What is expected —
Only the pictures are to be dropped, and the rest of the data should be copied exactly.
Source data: Begin
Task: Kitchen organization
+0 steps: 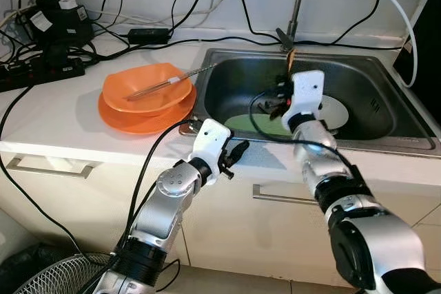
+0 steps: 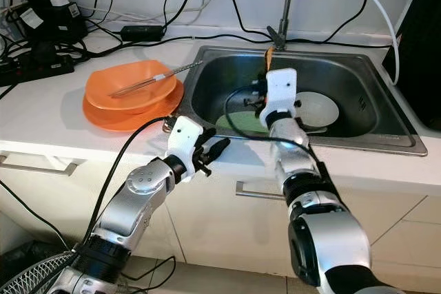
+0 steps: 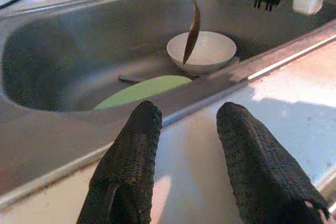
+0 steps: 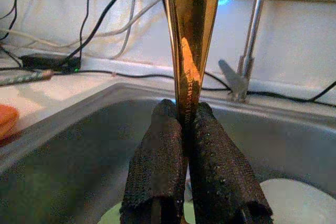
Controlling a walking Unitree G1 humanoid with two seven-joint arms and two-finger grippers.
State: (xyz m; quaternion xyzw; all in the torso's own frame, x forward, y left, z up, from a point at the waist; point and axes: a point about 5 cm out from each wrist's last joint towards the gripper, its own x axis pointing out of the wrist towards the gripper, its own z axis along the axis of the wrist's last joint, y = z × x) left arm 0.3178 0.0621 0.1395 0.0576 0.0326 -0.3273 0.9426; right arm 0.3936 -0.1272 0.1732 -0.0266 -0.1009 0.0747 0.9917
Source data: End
Response —
Task: Kitchen organization
+0 steps: 
+0 steps: 
+0 steps: 
+0 steps: 
Controlling a walking Unitree G1 humanoid with two seven-joint arms and two-finger grippers.
State: (xyz m; quaternion xyzw; all in the torso's own frame, x forward, y left, z up, from a point at the waist; point and axes: a point about 5 cm out from each wrist's last joint towards the gripper, its own x axis pointing out of the wrist towards the gripper, its own z axis along the axis of the wrist's last joint, y = z × x) left arm 0.3178 0.0621 0.1395 0.0576 0.0326 -0.3273 0.9426; right arm 0.3936 -0.1272 0.1732 -0.0266 -0.1009 0.0747 0.9917

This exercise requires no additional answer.